Джуди Чикаго. Вечеринка на ужине. 1979Джуди Чикаго. Вечеринка на ужине. 1979

Художницы-феминистки открыто заявляли, что их основная цель состоит в том, чтобы «женское искусство» получило признание. План был реализован, и табуированные до этого темы и техники отвоевали свою территорию. Практика же массового вышивания как хобби, которая все еще существовала в 60—70-е и к которой могли апеллировать художницы, к двухтысячным практически исчезла. Таким образом, контекст протеста и феминизма в целом в связи с вышивкой перестал быть актуальным. Вряд ли кто-то будет теперь старательно вышивать «Вирджиния Вульф» на скатерти. Сейчас с вышивкой связаны совсем другие имена, а значит, и проблемы: от Барака Обамы и Саддама Хусейна до Пэрис Хилтон и Будды. Политика, религия, массовые изображения (например, гей-порно или магшоты известных актеров), девичьи переживания и фетишизм (подушки, вышитые волосами и ресницами бывшего возлюбленного), народная мудрость и суеверия (48 платочков с фразами, которые «говорит моя мама») — список можно продолжать. Вышивка совершила невероятное и превратилась из темы, даже подтемы, в самостоятельный медиум.

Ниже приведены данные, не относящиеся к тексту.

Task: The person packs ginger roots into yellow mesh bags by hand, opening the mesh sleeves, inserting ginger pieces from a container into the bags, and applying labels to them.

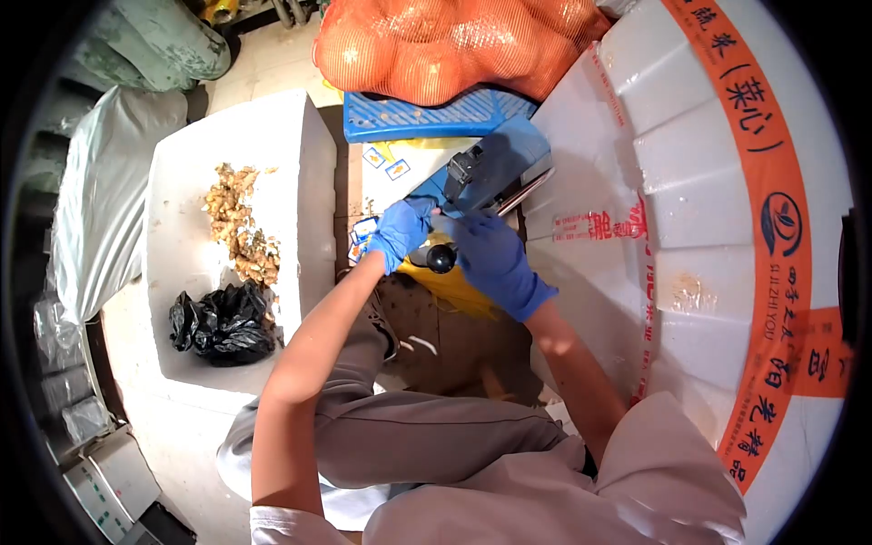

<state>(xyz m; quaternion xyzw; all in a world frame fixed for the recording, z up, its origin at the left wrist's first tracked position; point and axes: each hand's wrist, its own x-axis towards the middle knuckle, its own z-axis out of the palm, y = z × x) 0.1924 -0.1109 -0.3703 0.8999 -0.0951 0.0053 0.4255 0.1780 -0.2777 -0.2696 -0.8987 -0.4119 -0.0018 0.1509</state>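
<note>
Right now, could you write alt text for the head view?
The left hand and right hand, gloved in blue, are close together; anything held is unclear. To the left stands a white box with ginger-like pieces and a black bag; ahead, an orange net sack.

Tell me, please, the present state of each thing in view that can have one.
Left hand: gloved, fingers bent; hold unclear.
Right hand: gloved, fingers bent; hold unclear.
Foam box: open.
Brown pieces: piled loosely in the box.
Black bag: crumpled.
Net bag: full, bulging.
White plastic: wrinkled.
Orange tape: stuck on.
</note>
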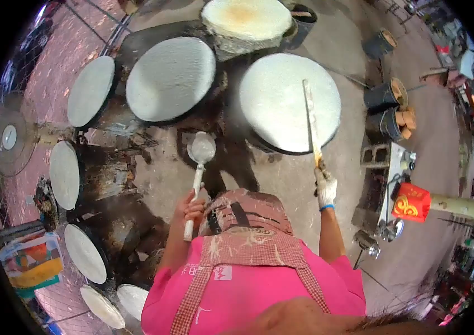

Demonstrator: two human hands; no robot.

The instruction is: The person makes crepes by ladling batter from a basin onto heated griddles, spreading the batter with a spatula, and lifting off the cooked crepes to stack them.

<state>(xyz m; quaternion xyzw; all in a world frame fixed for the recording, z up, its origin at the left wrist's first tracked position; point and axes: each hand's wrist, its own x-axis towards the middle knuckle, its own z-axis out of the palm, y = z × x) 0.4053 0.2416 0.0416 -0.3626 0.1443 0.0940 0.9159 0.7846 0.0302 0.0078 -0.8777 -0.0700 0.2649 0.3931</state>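
Note:
My left hand (192,209), bare, is closed around the long pale handle of a ladle (201,148). The ladle's round bowl, coated in white, points away from me above the floor. On my right hand (325,188) is a white work glove with a blue band at the wrist. Its fingers grip one end of a long flat wooden stick (310,111), smeared with white. The stick reaches over a large round pan (270,100) covered by a smooth white layer; I cannot tell whether it touches the surface.
More white-covered round pans (171,79) curve around my left, and another (246,18) stands ahead. Dark buckets (383,96) stand at right, near a side table (394,167) with a red bag (411,202). A fan (9,137) is at far left.

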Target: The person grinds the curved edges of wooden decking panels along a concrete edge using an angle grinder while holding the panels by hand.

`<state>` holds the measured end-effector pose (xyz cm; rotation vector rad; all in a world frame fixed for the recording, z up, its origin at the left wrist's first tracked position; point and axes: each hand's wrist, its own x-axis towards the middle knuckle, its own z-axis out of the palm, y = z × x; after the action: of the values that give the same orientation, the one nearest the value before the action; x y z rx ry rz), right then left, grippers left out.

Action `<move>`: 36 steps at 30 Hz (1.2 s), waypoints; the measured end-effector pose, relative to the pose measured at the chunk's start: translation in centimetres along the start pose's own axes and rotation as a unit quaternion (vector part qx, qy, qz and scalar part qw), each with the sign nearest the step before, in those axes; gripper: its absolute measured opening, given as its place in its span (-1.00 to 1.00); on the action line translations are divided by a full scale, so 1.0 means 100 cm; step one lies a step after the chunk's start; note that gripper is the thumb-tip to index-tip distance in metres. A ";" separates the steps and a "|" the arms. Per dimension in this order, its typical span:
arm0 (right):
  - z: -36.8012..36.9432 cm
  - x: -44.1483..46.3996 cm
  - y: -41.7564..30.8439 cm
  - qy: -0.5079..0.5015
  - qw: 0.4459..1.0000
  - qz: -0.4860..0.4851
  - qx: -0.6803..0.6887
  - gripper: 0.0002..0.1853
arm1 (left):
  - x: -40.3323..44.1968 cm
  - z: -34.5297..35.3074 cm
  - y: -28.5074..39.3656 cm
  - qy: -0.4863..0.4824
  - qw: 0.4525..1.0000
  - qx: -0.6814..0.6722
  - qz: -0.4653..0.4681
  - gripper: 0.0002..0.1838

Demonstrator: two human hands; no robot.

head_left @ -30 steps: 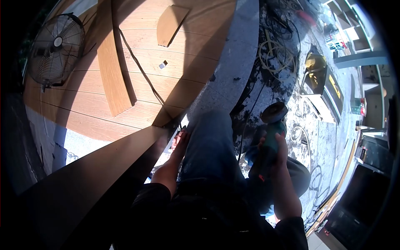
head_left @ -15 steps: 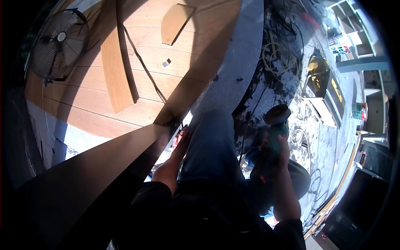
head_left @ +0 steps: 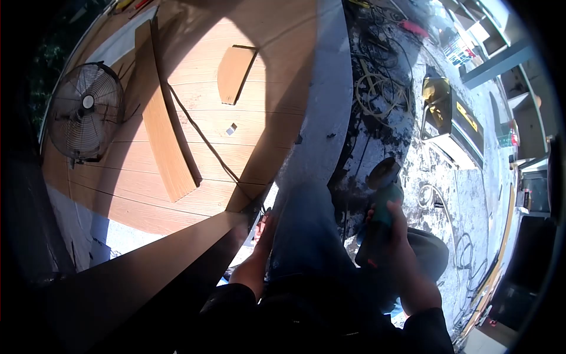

Феномен ниточного бума интересен сам по себе. Но также интересен и феномен в феномене, связанный именно с фотографией, — авторы вышивают в основном по архивным и заимствованным снимкам: найденным случайным кадрам, винтажным портретам звезд, карточкам из собственной домашней коллекции и, в конце концов, картинкам из Flickr.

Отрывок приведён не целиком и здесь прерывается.